Description: Irbesartan is a nonpeptide tetrazole derivative that blocks the vasoconstrictor and aldosterone-secreting effects of angiotensin II by selectively binding to AT1 receptors. Hydrochlorothiazide is a diuretic acting mainly at the beginning of the distal tubules. It increases the excretion of Na and Cl ions, and consequently of water, by reducing electrolyte reabsorption from the renal tubules.
Absorption: Irbesartan: Rapidly and completely absorbed from the GI tract. Bioavailability: 60-80%. Time to peak plasma concentration: 1.5-2 hr. Hydrochlorothiazide: Well absorbed from the GI tract. Bioavailability: 65-75%. Time to peak plasma concentration: Approx 1-2.5 hr.
Distribution: Irbesartan: Volume of distribution: 53-93 L. Plasma protein-binding: Approx 96%, primarily to albumin and α-1 acid glycoprotein. Hydrochlorothiazide: Crosses the placenta and enters breast milk. Volume of distribution: 0.83-1.14 L/kg.
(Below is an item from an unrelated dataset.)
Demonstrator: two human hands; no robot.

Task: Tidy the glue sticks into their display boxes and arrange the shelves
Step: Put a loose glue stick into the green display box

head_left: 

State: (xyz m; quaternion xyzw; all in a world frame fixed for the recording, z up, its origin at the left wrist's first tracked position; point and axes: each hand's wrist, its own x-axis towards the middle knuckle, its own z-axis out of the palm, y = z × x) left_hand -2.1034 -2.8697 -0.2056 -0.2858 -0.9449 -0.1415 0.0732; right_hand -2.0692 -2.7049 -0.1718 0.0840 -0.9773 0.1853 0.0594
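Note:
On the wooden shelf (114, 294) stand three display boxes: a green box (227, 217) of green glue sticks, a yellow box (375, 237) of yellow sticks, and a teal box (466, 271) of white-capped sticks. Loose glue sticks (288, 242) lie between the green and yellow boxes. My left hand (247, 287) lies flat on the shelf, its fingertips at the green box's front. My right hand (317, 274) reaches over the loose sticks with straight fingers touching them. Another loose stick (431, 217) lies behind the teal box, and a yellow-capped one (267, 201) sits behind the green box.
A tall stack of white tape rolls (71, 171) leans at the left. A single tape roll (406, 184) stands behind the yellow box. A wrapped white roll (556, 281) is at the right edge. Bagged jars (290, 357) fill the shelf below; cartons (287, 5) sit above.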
Plasma protein binding: Approx 40-68%.
Metabolism: Irbesartan: Metabolised in the liver via glucuronide conjugation and oxidation by CYP2C9 enzyme.
Excretion: Irbesartan: Via faeces (80%) and urine (20%, <2% as unchanged drug). Terminal elimination half-life: 11-15 hr. Hydrochlorothiazide: Via urine, ≥61% as unchanged drug. Elimination half-life: Approx 6-15 hr.
Chemical Structure

Chemical Structure Image

Source: National Center for Biotechnology Information. PubChem Database. Irbesartan, CID=3749, (accessed on Jan. 21, 2020)

Chemical Structure Image

Source: National Center for Biotechnology Information. PubChem Database. Hydrochlorothiazide, CID=3639, (accessed on Jan. 20, 2020)

Store at 25°C. Protect from moisture.
MIMS Class
Angiotensin II Antagonists / Diuretics
ATC Classification
C09DA04 - irbesartan and diuretics ; Belongs to the class of angiotensin II receptor blockers (ARBs) in combination with diuretics. Used in the treatment of cardiovascular disease.